Characteristics and management of ruptured distal middle cerebral artery aneurysms
ABSTRACT Distal middle cerebral artery (dMCA) aneurysms are very rare with a reported frequency of 2-6%. Typically, patients with ruptured distal MCA aneurysms have poor clinical outcomes because often there is both a subarachnoid haemorrhage (SAH) and an intracerebral haematoma (ICH). The goals of this study were to identify the characteristics of the distal MCA aneurysms and evaluate the optimal treatment for a good outcome.
The clinical, neuroradiological and operative records of 8 patients with a ruptured distal MCA aneurysm who underwent surgical management were reviewed retrospectively. The outcomes were presented according to the Glasgow Outcome Scale (GOS).

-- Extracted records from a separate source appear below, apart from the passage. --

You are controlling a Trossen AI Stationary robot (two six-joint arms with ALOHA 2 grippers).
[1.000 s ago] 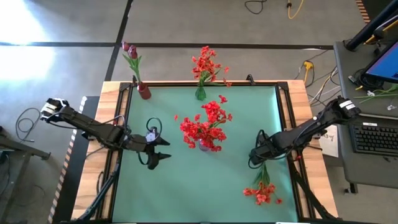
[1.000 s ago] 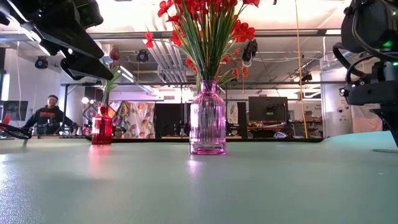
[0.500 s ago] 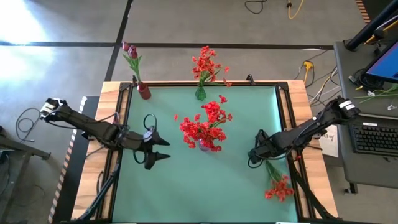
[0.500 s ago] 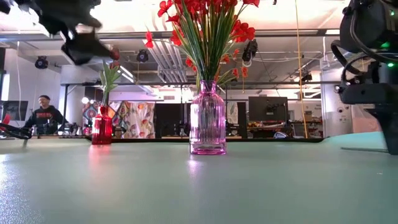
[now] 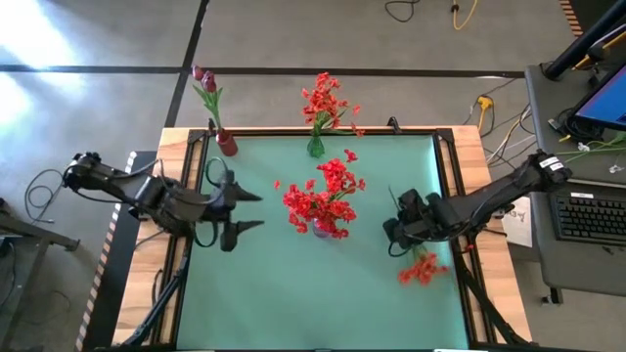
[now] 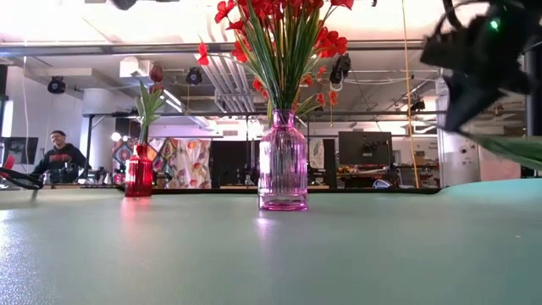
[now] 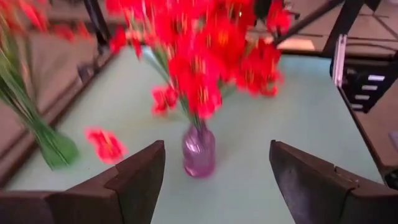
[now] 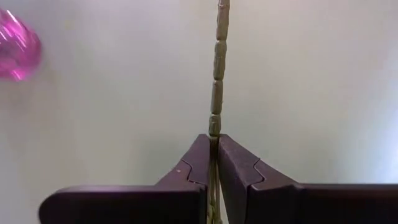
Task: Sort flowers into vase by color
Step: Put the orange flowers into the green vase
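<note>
Over the table's left side the left gripper [image 5: 238,210] hovers with its fingers [image 7: 134,180] spread wide, holding nothing, facing the pink vase [image 5: 323,228] of red flowers at the centre. On the right, the right gripper [image 5: 393,231] is clamped tight on the thin green stem of a red flower spray [image 5: 422,269]. The stem runs diagonally, its blooms pointing toward the near right edge.
</note>
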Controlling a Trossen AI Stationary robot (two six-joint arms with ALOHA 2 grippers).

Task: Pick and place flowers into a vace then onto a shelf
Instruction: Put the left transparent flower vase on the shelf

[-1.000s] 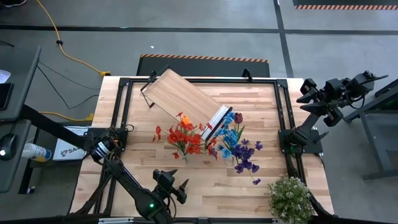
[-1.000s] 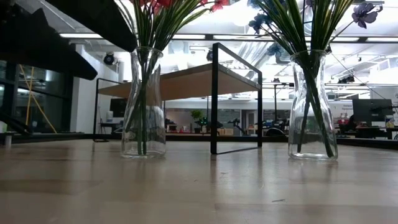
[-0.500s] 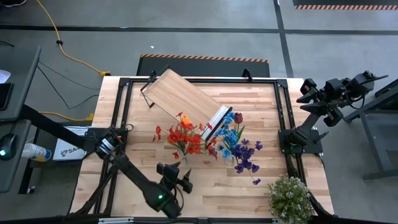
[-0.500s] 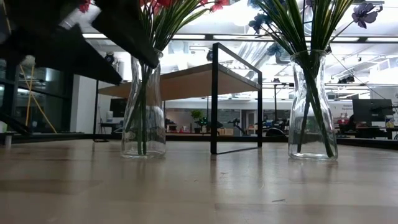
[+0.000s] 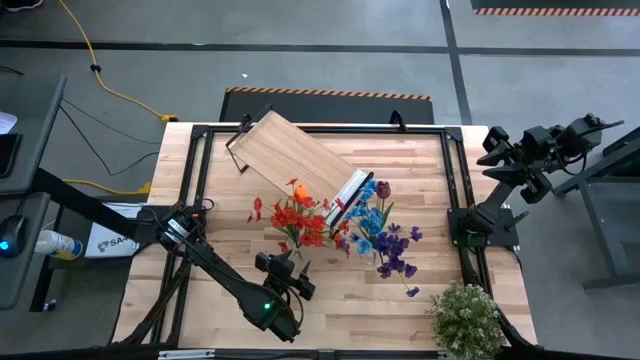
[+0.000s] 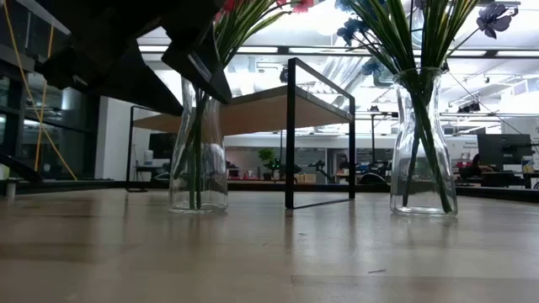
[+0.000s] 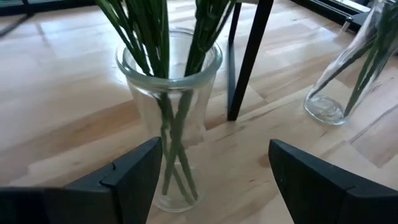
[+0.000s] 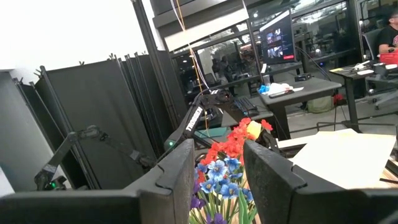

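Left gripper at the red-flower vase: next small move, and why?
Probably ease the left gripper forward until its open fingers straddle the vase holding the red flowers, then close. In the left wrist view the vase sits just ahead, nearer one finger than centred. The right gripper waits off the table's edge.

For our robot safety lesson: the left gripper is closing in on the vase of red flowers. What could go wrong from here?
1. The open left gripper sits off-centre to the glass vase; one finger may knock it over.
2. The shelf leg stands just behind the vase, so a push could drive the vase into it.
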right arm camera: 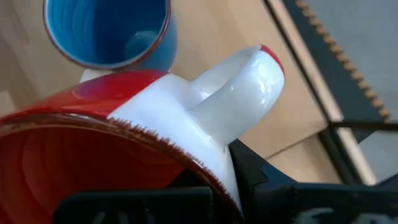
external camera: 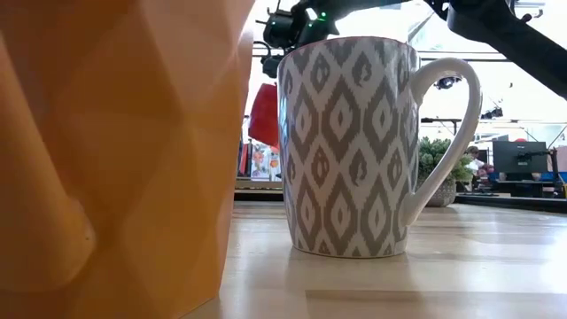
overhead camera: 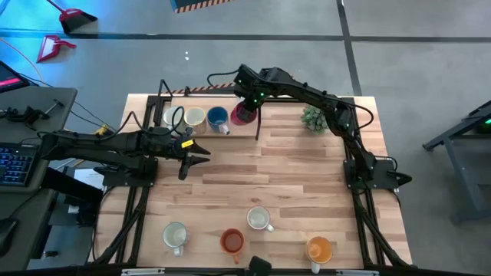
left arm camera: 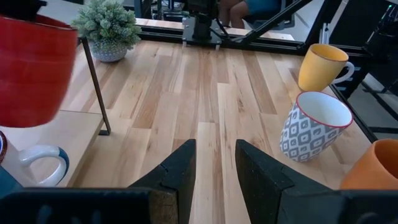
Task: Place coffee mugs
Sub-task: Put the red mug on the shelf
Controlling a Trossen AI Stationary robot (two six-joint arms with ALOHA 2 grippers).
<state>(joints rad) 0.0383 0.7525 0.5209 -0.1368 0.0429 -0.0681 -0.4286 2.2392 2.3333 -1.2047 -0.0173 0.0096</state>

The clinical characteristics of the patients with ruptured dMCA aneurysms included the following: (1) a fusiform appearance in five out of eight (63%) patients. (2) Mean aneurysm size of 9.4 mm (range 2-35 mm). (3) The location being M2 (insular segment) in three, M2-3 junction in three, and M3 (opercular segment) in two patients. (4) Brain CT images revealed both SAH and an ICH in six of eight (75%) patients with the mean size of the ICH being 10 cc (range 5-25 cc). (5) Re-bleeding occurred in four out of eight (50%) of patients. All patients underwent early surgical treatment and the procedures used for surgical repair were, clipping in five patients, trapping in two, and trapping with end-to-end bypass surgery in one patient. Clinical outcomes were poor in two patients (death) due to severe brain swelling.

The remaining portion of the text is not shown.